Eye For Film >> Movies >> Little Indi (2009) Film Review
Little Indi
Reviewed by: Rebecca Naughten
Melancholy but not miserable, Little Indi (Petit Indi) walks the well-worn path of social realist cinema featuring marginalised kids who find solace in animals and the natural world. Arnau (Marc Soto) lives with his sister Sole (Eulàlia Ramon) and brother Sergi (Eduardo Noriega) while their mother is on remand in prison, and spends most of his time either alone in the surrounding countryside or training songbirds in an allotment shed.
But the Saul Bass-inspired opening credits and the slinky, percussion-heavy score that recurs throughout the film are an indication that director Marc Recha is aiming for something other than the drab miserablism associated with dramas set on the fringes of society. Recha depicts a hardscrabble existence but finds fleeting moments of beauty, affection, and pleasure by focussing on the things that truly matter to Arnau.

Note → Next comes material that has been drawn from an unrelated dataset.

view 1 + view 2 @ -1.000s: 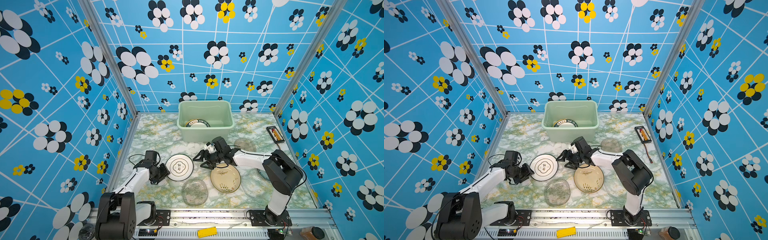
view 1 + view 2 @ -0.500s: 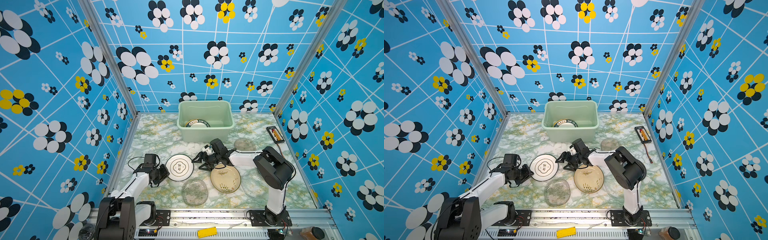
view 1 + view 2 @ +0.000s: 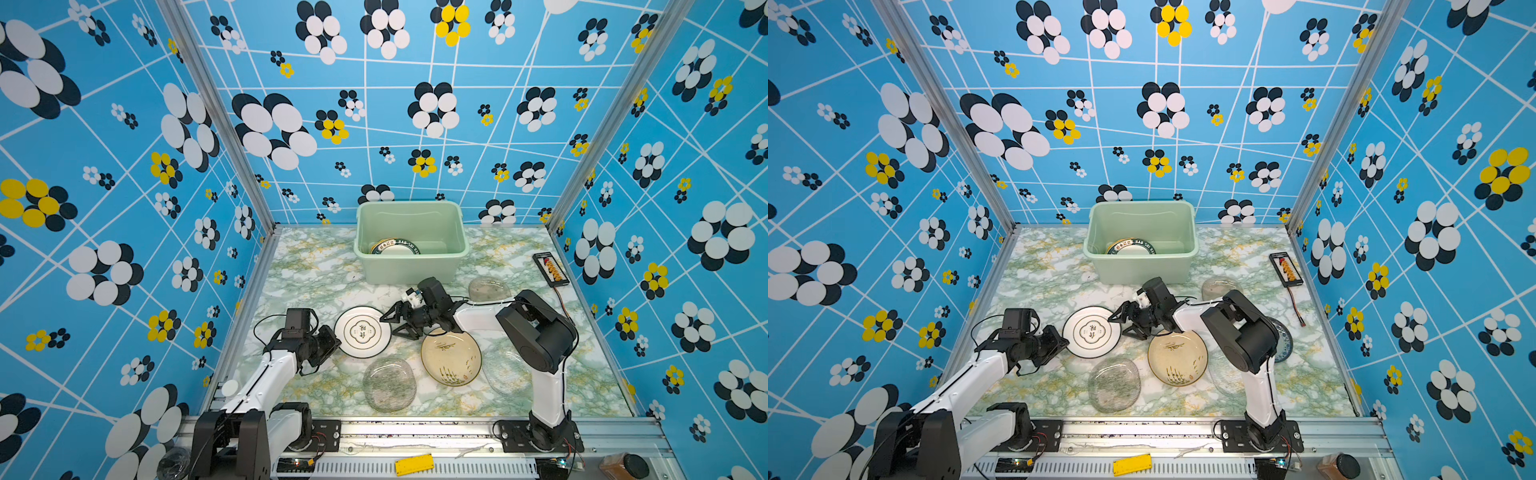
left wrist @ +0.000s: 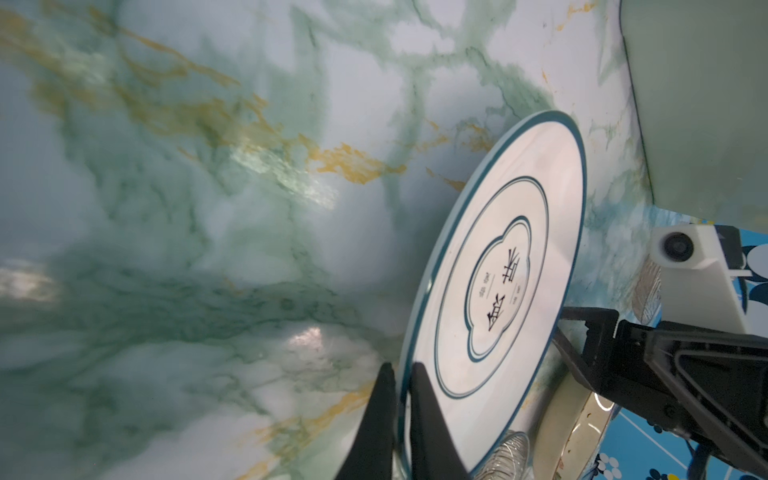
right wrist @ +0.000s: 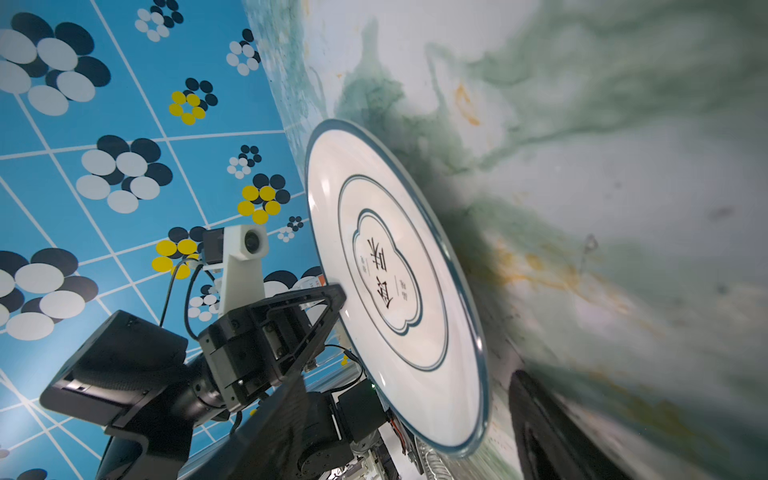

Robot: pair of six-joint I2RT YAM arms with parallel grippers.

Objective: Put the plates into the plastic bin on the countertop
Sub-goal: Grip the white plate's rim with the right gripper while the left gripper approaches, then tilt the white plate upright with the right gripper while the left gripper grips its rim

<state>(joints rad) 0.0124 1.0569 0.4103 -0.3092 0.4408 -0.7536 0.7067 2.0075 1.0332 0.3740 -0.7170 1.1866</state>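
Pinching the edge of the white plate (image 4: 498,266), the left gripper (image 4: 401,368) has both fingers (image 4: 374,415) squeezed tight on it. The plate lies on the countertop (image 3: 316,270), in front of the green bin (image 3: 409,270). The right gripper (image 3: 388,327) is spread wide by the plate's other side, maybe touching it.

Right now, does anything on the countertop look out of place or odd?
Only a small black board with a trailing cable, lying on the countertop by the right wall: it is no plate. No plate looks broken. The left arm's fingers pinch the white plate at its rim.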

Arnau believes that the only way to help his mother - who is being kept in isolation and isn't allowed visitors - is to find the money for a lawyer. But despite Sole, her partner (Pere Subirana), and Arnau himself all holding down a variety of jobs, the family's financial situation is precarious. When Arnau's pride and joy - a goldfinch - wins a championship, a stranger (a cameo by director Agustí Villaronga) asks to buy the bird but Arnau isn't ready to give up the one thing that is truly 'his'. An alternative way of raising funds presents itself in the form of his uncle Ramón (Sergi López), whose income derives from betting at the dog track. This is unknown terrain for Arnau, who will discover that predators don't only walk on four legs.
The film takes place on the outskirts of Barcelona, but this is the city as it rarely appears on film - far away from the tourist spots and without a glimpse of Gaudí to be seen. This is the periphery where city meets country, a space of pylons, wire fences, and concrete embankments, where 'development' is ever encroaching but without a constructive impact on the lives of those in the vicinity - diggers loom in the background throughout the film, and the family is being pushed to uproot themselves and move to another suburb. Arnau walks for miles in these spaces - his shoes worn into holes in an intimation that other modes of transport are not an option - but never seems to arrive anywhere.

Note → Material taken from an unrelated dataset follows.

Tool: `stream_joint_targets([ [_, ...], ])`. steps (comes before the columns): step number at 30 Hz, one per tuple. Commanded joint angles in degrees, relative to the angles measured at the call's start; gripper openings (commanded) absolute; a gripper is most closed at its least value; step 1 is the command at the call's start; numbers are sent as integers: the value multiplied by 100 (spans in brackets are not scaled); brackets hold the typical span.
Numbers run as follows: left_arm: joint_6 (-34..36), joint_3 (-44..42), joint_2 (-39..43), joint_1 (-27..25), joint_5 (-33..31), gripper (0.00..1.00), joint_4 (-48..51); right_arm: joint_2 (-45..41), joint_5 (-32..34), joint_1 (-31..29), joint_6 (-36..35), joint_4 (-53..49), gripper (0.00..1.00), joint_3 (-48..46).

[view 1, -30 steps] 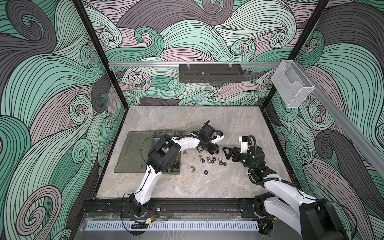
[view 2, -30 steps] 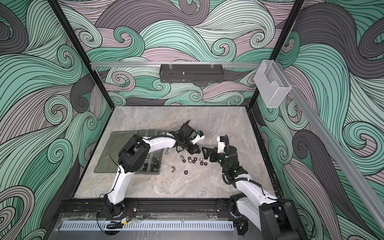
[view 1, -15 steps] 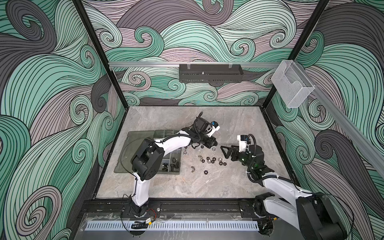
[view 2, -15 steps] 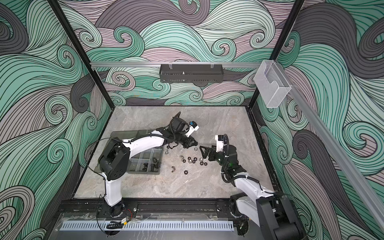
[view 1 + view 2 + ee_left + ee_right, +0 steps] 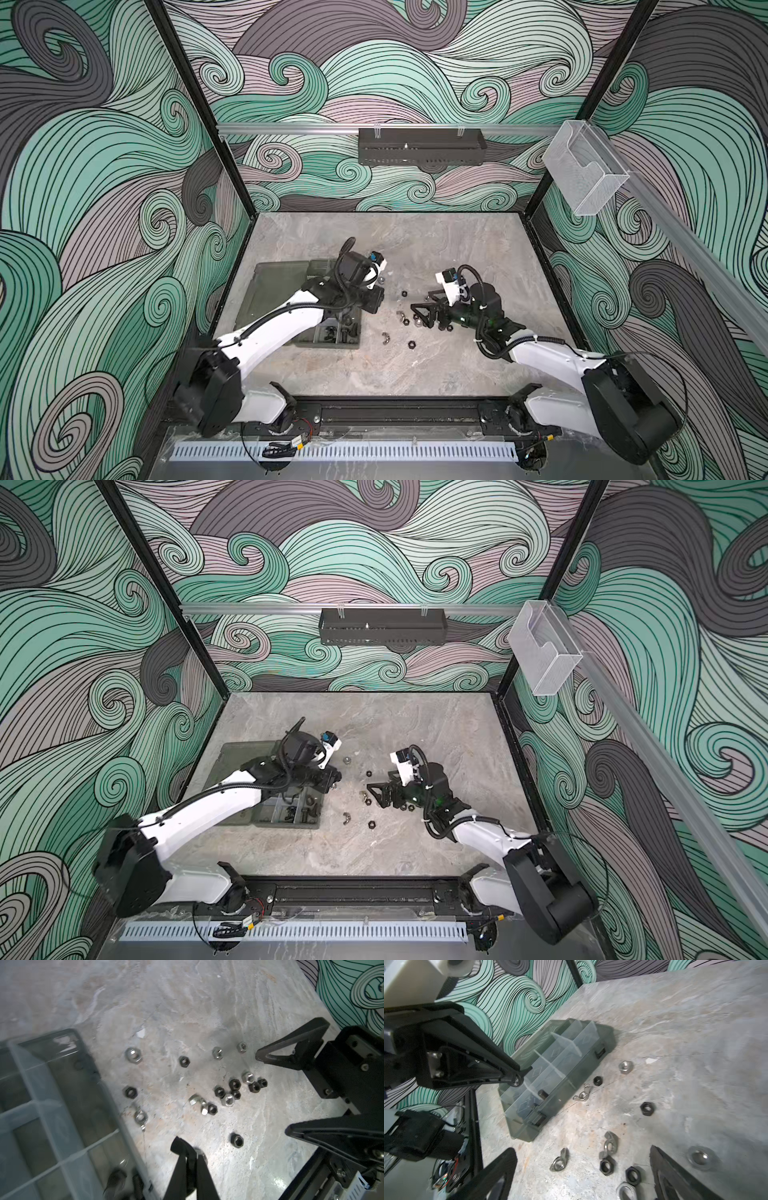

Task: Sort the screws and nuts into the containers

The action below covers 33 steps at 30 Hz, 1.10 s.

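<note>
One silver nut (image 5: 202, 1155) clenched in left fingers (image 5: 179, 1169); right fingers (image 5: 675, 1177) spread above loose nuts (image 5: 234, 1084).

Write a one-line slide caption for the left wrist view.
The left gripper, shut on a nut, hangs by the organizer box; loose nuts lie on the table before the open right gripper.

Walls (image 5: 95, 174) printed with swirling waves in teal, mint, mauve and grey enclose a grey tabletop (image 5: 415, 245) (veined like stone), evenly lit. Black frame posts (image 5: 200, 104) rise at its back corners. An aluminium rail (image 5: 291, 128) along the back wall carries a black perforated tray (image 5: 422, 146). A clear acrylic holder (image 5: 584, 172) hangs on the right wall.
</note>
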State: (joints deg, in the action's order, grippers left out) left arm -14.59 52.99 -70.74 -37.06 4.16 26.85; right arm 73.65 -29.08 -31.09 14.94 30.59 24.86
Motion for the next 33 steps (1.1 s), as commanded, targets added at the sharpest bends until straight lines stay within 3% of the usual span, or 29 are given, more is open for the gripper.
stream_joint_targets([
  [1, -441, -398, 516, 97, -935, 11, 624, 172, -323, -139, -248, 245, 99, 121],
  [5, -875, -633, 882, 320, -1362, 11, 1109, 346, -403, -200, -237, 295, 99, 219],
  [10, -1123, -873, 913, 530, -1421, 10, 1441, 567, -667, -271, -181, 452, 99, 291],
  [22, -1418, -698, -113, 884, -1030, 10, 1852, 630, -595, -448, -422, 261, 99, 383],
  [33, -1432, -712, -335, 893, -1146, 10, 1688, 645, -592, -451, -461, 189, 99, 441],
])
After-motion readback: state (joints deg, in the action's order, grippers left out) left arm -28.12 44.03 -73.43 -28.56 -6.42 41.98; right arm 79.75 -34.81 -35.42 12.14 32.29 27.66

Arnau is at the centre of this peripheral world - and the affectionate family unit - and Marc Soto carries the film with aplomb. He gives a deftly-calibrated performance of introverted shyness - there's not a hint of surliness about him - as the thoughtful teenager who keeps too much to himself. Arnau is a young man of few words - we see a smile of quiet pleasure as he watches his bird perform, and the delight and amusement that flash in his eyes when his brother arrives home unexpectedly - but he never gives his emotions verbal expression or outlines his plans to his family. Soto's stillness is used to great effect in his interactions both with the birds - especially in the lovely sequence where the goldfinch flits about his head while he cleans out its cage - and the fox.

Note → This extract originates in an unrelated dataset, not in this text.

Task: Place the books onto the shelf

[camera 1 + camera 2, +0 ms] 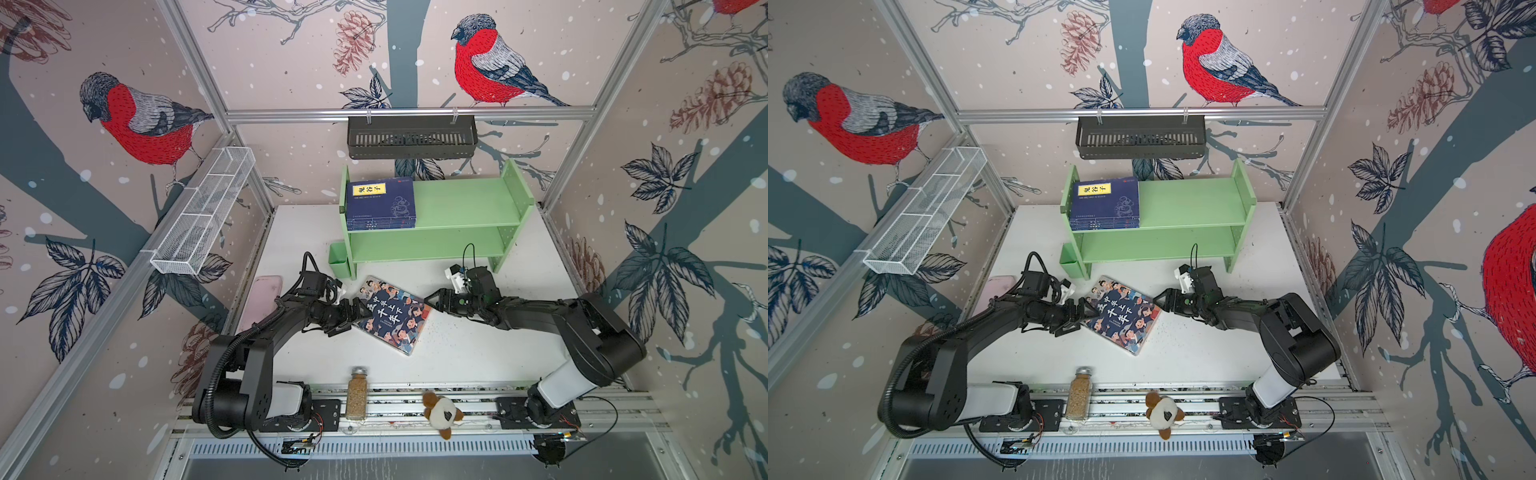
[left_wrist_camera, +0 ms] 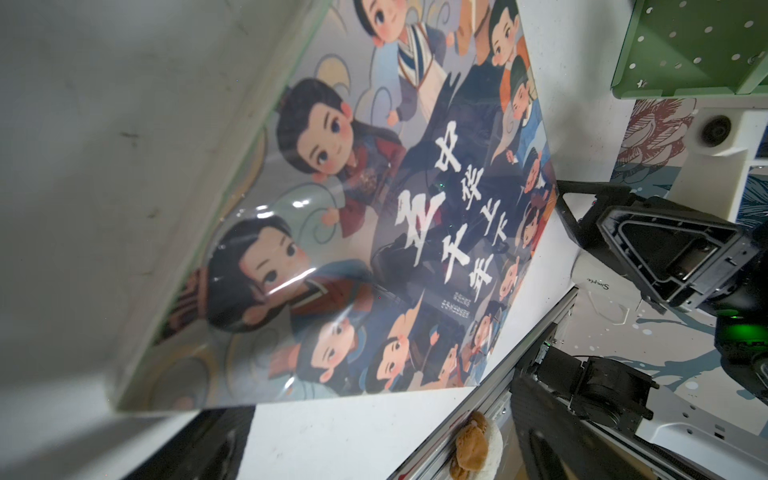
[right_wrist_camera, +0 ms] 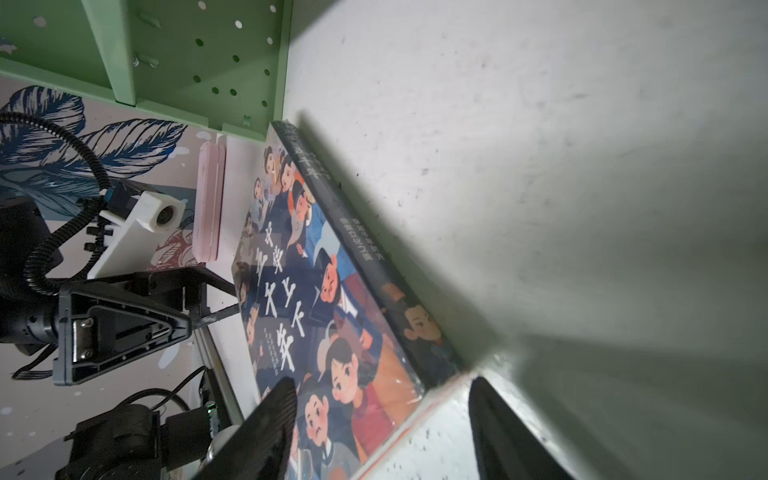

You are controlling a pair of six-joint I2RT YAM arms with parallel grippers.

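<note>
The cartoon book (image 1: 392, 316) lies flat on the white surface (image 1: 478, 345), turned so that its corners point outward. Its far corner is near the small green cup (image 1: 341, 259) at the foot of the shelf (image 1: 457, 203), and its front edge is well apart from the rail where a jar (image 1: 357, 392) and a plush toy (image 1: 442, 411) rest. The left pincer (image 1: 353, 318) stands wide at the book's left corner, with one finger over the cover's edge. The right pincer (image 1: 430, 300) stands open at the opposite corner; in the right wrist view its fingers (image 3: 270, 419) straddle that corner, one over the cover and the other over bare surface. A pink case (image 1: 259, 299) lies behind the left arm near the side wall. The surface in front of the right arm is bare. The cover shows many cartoon figures around a dark panel with white Chinese characters, and its glossy wrap catches the light. The navy books (image 1: 382, 203) are stacked flat at the left end of the upper board. The rest of that board is bare, and so is the lower board.
</note>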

The fox represents the dangerous side of the natural world. From the instant that Arnau finds an injured and extremely mangy fox on the riverbank and gently carries it home, we know how this story must end - nature will out and devastation will be wrought. But rather than fall into predictability, Recha utilises our expectations to pull the tension ever tighter as the inexorable outcome of a wily, though seemingly tame, predator in proximity to the delicate beauty of tiny birds hovers just out of sight as we follow Arnau's preoccupation with helping his mother.
At the point when predators of a human variety have pushed Arnau into a corner, with dire consequences looming for his family, Little Indi reaches a denouement that is genuinely upsetting. This not least because events cause Arnau's gentle gaze to harden, and Recha refuses to give us the false comfort of a hopeful ending that would give lie to the circumstances in which his protagonist lives - and the film lingers in the mind all the longer because of it.